The small size of the congregation present seemed to bear out his statement. As we found by interviewing congregation members after the service, many of their fellow Christians had opted for “praying for unity at home” rather than attending the service.

However, the Rev Dr Wong, President of the Trinity Annual Conference of The Methodist Church in Singapore, pointed out: “If Christian Unity is the icing on the cake, then our Lord Jesus Christ also has a sweet tooth!” He demonstrated from John 17:20-23 that Jesus prays four times for the same thing – that His disciples would be one, and therefore “that the world will believe that You have sent Me”.

In other words, Christian unity is a prerequisite, the “first step” for helping the world believe in Jesus.
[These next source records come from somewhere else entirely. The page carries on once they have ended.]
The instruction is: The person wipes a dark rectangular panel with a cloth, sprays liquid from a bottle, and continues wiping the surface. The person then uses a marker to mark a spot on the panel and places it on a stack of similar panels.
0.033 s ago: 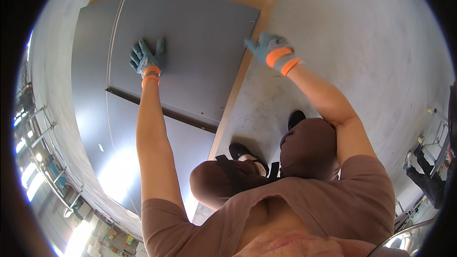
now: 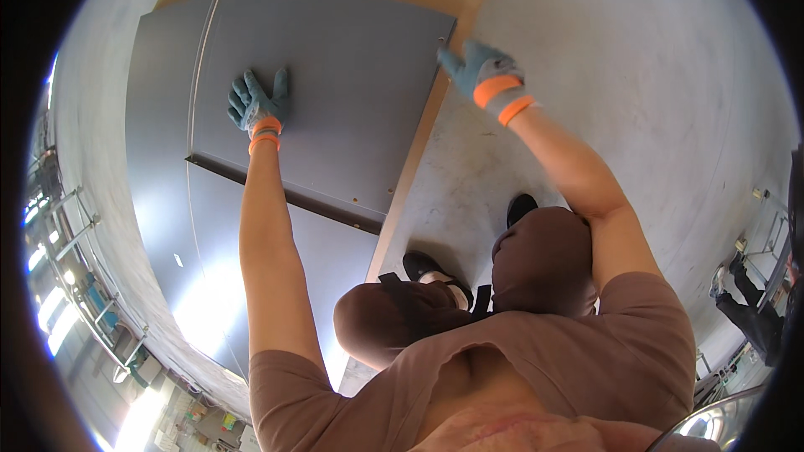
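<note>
My left hand (image 2: 256,102), in a grey-blue glove with an orange-banded cuff, lies flat on a large dark grey panel (image 2: 352,92). Its fingers are spread and hold nothing. My right hand (image 2: 484,74), gloved the same way, is by the panel's right edge, over the floor side. The thumb points toward that edge, apart from the other fingers, which are bent and partly blurred. I see nothing in this hand; whether it touches the edge I cannot tell. Small holes show along the panel's right and near edges, and a dark lip (image 2: 322,205) runs along its near side.
A second, shinier grey panel (image 2: 289,255) lies nearer me, with strong glare. Tan board (image 2: 402,172) shows beneath along the right side and at the far end. Concrete floor (image 2: 603,59) extends right. Metal racks (image 2: 88,218) stand far left; another person's legs (image 2: 749,318) appear far right.
My right hand has shifted slightly to the right, a little away from the panel's edge. The left hand and the panels have not moved.
</note>
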A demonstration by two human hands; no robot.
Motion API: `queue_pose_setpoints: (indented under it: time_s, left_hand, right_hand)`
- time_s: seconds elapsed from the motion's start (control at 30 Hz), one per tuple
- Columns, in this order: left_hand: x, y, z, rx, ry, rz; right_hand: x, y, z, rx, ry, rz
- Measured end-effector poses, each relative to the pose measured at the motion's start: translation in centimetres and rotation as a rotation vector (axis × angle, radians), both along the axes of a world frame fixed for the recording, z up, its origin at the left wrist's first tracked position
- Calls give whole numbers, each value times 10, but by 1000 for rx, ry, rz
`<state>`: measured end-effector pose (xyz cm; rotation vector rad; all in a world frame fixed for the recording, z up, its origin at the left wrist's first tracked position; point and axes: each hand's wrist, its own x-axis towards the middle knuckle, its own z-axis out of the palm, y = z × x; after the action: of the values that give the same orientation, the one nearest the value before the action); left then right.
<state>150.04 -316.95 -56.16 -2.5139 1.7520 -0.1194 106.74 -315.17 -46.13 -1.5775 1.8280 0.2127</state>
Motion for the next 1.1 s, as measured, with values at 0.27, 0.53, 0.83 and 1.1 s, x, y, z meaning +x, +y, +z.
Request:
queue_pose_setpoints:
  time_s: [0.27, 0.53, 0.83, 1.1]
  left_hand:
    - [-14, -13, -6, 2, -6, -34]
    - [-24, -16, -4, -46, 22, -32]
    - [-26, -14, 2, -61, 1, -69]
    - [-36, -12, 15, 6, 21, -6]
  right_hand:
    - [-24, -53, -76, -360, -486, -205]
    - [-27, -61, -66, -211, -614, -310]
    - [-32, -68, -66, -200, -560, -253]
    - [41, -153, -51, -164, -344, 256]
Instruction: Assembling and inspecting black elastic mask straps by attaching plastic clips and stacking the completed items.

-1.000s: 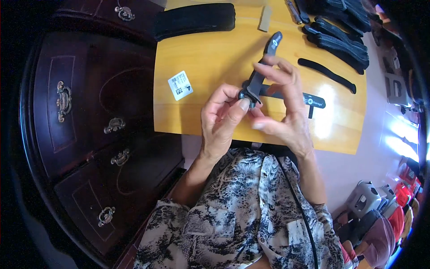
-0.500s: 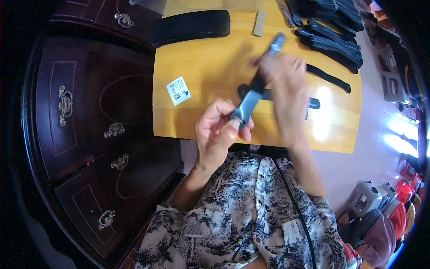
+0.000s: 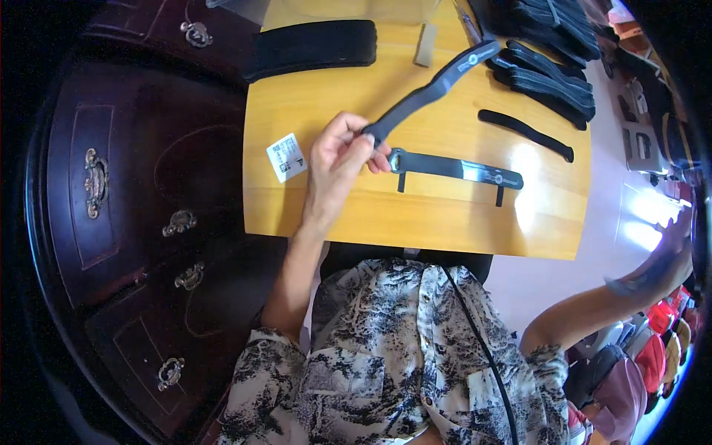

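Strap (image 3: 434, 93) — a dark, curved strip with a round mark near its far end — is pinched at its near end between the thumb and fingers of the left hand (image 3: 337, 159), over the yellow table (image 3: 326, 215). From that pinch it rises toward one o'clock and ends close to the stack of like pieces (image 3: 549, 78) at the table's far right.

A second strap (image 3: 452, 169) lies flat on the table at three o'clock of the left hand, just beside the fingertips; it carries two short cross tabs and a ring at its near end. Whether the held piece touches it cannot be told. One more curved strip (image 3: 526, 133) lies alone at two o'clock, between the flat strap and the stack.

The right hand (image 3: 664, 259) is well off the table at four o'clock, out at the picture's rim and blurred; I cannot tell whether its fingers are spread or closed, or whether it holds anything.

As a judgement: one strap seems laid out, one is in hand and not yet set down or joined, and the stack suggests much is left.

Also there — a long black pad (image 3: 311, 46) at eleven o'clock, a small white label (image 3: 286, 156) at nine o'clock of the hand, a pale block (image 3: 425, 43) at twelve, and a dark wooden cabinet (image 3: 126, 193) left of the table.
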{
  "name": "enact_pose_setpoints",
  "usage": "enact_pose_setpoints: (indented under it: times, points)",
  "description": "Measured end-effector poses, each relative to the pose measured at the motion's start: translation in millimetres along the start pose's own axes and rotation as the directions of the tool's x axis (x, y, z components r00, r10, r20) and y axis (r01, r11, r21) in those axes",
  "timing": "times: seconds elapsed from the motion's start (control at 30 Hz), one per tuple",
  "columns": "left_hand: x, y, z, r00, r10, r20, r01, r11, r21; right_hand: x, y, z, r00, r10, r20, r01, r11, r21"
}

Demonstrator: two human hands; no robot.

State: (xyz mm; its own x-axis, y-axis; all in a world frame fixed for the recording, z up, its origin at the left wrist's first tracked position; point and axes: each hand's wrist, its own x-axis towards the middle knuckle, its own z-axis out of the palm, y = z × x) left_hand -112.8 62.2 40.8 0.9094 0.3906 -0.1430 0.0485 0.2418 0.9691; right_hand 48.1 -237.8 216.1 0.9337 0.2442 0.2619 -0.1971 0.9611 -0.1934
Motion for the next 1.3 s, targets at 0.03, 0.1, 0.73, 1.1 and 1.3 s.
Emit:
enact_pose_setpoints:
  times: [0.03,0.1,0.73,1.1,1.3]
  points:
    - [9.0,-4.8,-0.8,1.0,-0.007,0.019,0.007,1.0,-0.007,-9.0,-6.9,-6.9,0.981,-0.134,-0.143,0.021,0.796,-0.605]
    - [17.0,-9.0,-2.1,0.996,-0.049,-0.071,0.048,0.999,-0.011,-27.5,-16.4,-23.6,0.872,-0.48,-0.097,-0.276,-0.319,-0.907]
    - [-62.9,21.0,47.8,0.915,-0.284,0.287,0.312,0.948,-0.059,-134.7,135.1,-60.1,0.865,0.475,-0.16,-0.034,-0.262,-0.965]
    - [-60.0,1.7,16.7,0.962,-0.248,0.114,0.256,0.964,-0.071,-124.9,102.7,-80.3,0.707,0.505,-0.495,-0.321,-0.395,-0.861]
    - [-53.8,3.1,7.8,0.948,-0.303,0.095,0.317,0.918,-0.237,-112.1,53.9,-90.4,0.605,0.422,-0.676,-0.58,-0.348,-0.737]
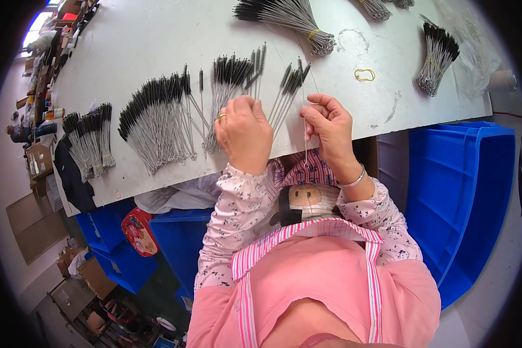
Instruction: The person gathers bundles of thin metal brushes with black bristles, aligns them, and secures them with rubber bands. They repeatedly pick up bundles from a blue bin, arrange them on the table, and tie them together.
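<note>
My right hand [332,124] pinches a thin wire brush [305,142] between thumb and fingers. Its bare stem hangs down past the table edge and ends in a small loop; which bristle head belongs to it I cannot tell. Fingers curled and back upward, my left hand [245,134] is over a bunch of black-bristled brushes [231,72]. Its fingertips are hidden, so what they grip does not show. A few loose brushes [287,87] lie between the hands. Left of them a wide fan of brushes [156,116] is spread along the table.
Banded brush bundles lie at the far left [93,142], far middle [293,23] and far right [436,61] of the white table [174,35]. Yellow rubber bands [364,75] lie near the far middle bundle. Blue crates [461,197] stand right and left [119,261] below the table.
</note>
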A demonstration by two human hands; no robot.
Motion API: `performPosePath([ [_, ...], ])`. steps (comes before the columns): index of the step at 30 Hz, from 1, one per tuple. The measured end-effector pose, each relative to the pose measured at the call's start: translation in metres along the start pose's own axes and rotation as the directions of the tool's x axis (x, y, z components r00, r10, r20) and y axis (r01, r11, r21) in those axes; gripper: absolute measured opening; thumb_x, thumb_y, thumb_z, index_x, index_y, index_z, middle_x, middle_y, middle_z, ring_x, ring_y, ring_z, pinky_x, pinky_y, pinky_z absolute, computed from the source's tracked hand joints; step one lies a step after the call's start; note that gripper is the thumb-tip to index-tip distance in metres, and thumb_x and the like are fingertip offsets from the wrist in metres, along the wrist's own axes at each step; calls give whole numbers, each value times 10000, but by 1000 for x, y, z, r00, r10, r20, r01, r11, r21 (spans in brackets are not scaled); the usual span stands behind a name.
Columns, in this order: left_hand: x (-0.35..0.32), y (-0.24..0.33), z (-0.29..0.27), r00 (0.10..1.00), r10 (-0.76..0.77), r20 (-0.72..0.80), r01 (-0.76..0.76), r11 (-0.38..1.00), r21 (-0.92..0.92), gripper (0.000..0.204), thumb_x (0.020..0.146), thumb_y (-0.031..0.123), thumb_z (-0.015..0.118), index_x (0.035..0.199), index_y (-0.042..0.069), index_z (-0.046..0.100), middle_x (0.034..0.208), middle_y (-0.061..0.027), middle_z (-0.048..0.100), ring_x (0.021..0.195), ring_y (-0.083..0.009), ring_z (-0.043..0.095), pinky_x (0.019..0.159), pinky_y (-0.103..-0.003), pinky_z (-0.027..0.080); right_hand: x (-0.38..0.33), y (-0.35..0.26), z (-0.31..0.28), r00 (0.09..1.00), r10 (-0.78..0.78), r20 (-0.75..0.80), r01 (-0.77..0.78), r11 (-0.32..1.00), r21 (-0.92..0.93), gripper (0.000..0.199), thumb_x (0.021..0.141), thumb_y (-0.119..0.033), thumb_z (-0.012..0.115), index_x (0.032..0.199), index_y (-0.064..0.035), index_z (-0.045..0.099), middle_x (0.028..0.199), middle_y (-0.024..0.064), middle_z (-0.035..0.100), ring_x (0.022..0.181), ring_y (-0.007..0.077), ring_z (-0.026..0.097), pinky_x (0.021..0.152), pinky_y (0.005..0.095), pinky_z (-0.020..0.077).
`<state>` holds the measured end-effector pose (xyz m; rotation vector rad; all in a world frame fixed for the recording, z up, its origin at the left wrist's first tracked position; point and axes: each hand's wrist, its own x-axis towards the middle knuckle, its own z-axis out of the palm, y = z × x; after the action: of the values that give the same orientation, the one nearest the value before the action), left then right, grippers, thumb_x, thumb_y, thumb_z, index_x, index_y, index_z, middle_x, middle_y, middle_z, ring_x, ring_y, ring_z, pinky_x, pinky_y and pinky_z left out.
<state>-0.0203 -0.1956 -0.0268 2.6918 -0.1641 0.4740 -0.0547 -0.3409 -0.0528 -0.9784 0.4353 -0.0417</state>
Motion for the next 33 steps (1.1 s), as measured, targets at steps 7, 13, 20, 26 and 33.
performPosePath([
  [7,-8,13,-24,996,-87,30,90,844,-529,145,915,156,555,875,16,542,690,-59,555,555,-166,527,483,-294,402,-12,-8,1,999,27,26,-28,999,38,295,809,-27,659,1055,70,528,711,51,585,519,88,532,443,214,460],
  [13,-70,33,-27,400,58,915,912,-118,-392,161,924,172,551,905,13,542,667,-16,551,541,-90,522,454,-203,422,-62,-15,-34,982,187,-29,-186,982,40,253,811,-38,669,1010,58,546,712,62,603,511,91,546,443,210,462],
  [20,-100,46,-15,346,90,934,934,-122,-335,194,929,207,539,865,25,562,746,-100,652,575,-117,597,469,-210,467,-99,-7,-58,958,278,-69,-277,961,24,210,825,-58,658,981,45,563,693,54,610,500,80,547,451,206,454],
  [26,-97,49,-21,305,147,941,942,-194,-275,221,928,214,533,858,9,577,750,-96,649,587,-125,605,490,-219,480,-100,-20,-56,941,335,-51,-331,941,70,203,833,-69,647,983,40,564,709,58,614,507,83,555,461,211,469],
  [33,-78,57,-28,294,206,933,933,-273,-234,242,935,228,519,874,5,589,792,-96,660,627,-132,621,528,-218,492,-87,-48,-40,895,442,-62,-431,892,134,183,841,-76,635,977,26,567,729,56,615,517,84,567,469,226,499],
])
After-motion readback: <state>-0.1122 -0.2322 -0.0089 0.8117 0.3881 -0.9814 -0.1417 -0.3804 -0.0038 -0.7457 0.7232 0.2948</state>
This theme was continued by Father John Joseph Fenelon as he gave the homily during the second service of the Week of Prayer, held Jan 24 at his home church, the Catholic Church of Our Lady Star of the Sea. He pointed out that Jesus’ prayer in John 17:21-24 foresaw that disunity would be a problem in the future spreading of the Gospel, as even His closest friends sought power and glory, and argued among themselves.

Father John noted: “A common witness is needed to respond to the spiritual hunger of many, to be heard and appreciated and contribute to the common good of society for people to accept and believe the faith.

“As Christians we should look at what we have in common and not at the differences, for example: our baptism, ascension, and oneness as a family through God our Father.”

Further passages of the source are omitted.